▸ Aim of the exercise
Wherever the string "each" turns up in the data, copy the whole line.

(Collected material Opens)

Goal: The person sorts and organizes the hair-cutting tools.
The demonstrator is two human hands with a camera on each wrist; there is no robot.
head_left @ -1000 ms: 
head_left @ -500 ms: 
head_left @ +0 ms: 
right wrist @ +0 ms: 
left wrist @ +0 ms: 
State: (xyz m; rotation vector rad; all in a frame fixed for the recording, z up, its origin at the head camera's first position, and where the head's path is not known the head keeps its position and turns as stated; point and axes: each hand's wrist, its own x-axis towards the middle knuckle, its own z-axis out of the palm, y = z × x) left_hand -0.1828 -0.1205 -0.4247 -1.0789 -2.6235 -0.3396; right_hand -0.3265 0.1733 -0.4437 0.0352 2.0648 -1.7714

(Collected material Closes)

▸ Result below
The demonstrator is two human hands with a camera on each wrist; there is no robot.
State: (xyz m; rotation vector rad; all in a frame fixed for the recording, z up, its origin at the head camera's first position, and where the head's path is not known the head keeps its position and turns as stated; point and axes: each hand's wrist, its own x-axis towards the middle knuckle, its own z-axis out of the palm, y = z × x) left_hand -0.1828 -0.1205 -0.4247 -1.0789 -2.6235 -0.3396; right_hand -0.3265 0.1733 -0.4437 0.0352 2.0648 -1.7714

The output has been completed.